Finite dimensional irreducible representations of a semisimple Lie Algebra separate points of the universal enveloping algebra.

Let $$\mathfrak{g}$$ be a semisimple Lie Algebra, and $$U(\mathfrak g)$$ the universal enveloping algebra .

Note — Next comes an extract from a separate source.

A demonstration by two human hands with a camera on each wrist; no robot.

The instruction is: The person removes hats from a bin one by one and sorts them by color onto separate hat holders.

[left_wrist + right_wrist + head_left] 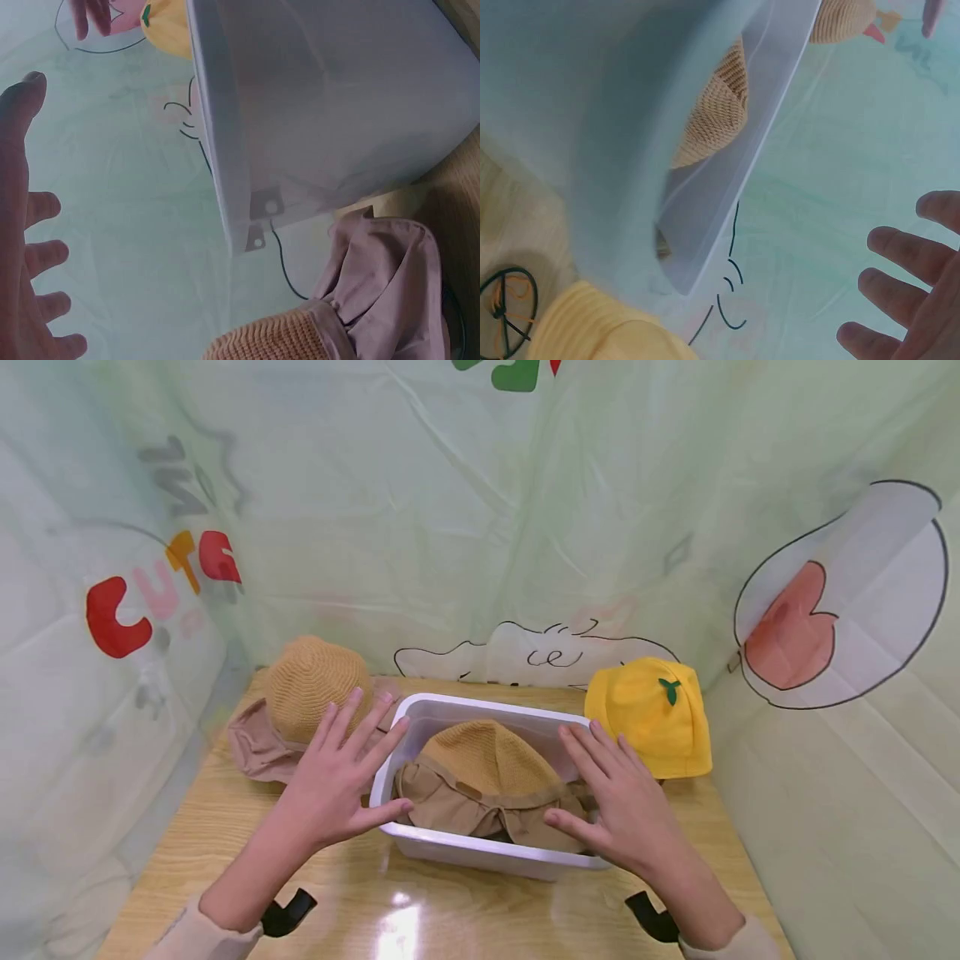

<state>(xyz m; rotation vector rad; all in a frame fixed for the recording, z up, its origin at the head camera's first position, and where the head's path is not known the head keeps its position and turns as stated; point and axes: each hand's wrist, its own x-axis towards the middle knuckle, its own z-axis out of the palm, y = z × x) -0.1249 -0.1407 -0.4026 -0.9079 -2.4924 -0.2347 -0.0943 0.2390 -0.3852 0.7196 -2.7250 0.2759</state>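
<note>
A white plastic bin (495, 852) stands mid-table with a tan knitted hat with a brown fabric brim (487, 768) inside it. Over the bin's left end my left hand (341, 777) hovers, fingers spread and straight, holding nothing. My right hand (618, 797) is held likewise over the right end, its fingers extended and apart. Left of the bin sits another knitted hat (318, 685) with a mauve fabric brim (258, 747). On the right is a yellow cap (648, 714) bearing a green sprout. In the left wrist view the left fingers (46, 259) show above the bin's rim level.
A light wooden table (300, 893) carries everything. Pale printed curtains (450, 527) enclose it at the back and both sides. In the right wrist view a dark loop with an orange cord (510, 307) lies on the table near the yellow cap.
</note>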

We know that for every representation $$\rho: \mathfrak g \to \mathfrak{gl}(V)$$, there exists a representation $$\tilde{\rho} : U(\mathfrak g) \to \mathfrak{gl}(V)$$, such that $$\rho = \tilde{\rho} \circ \iota$$, where $$\iota: \mathfrak g \to U(\mathfrak g)$$ is the natural inclusion. Besides that, using the standard notations, $$\tilde{\rho}(X_1 \cdot \ldots\cdot X_n) = \rho(X_1) \ldots \rho(X_n).$$

I'm very stuck in this problem

Question: Show that the finite dimensional irreducible representations of a semisimple Lie Algebra $$\mathfrak g$$ separate points of the universal algebra $$U(\mathfrak g)$$, i.e; if $$a \in U(\mathfrak g)$$ satisfies $$\tilde{\rho}(a) =0$$, for every irreducible representation $$\rho: \mathfrak g \to \mathfrak{gl}(V)$$, then $$a=0$$.

Can anyone help me?

• Where did this question arise? Nov 17, 2018 at 4:21
• I found this question on page 318 (chapter 11, problem 5) of the book "Algebras de Lie - Luiz A. B. San Martin" Nov 17, 2018 at 4:23

The following is an explicit argument building on the knowledge of the finite-dimensional irreducible representation of $${\mathfrak g}$$. At its heart is the non-degeneracy of the Shapovalov-form and the description of its determinant, but I tried to keep the exposition elementary.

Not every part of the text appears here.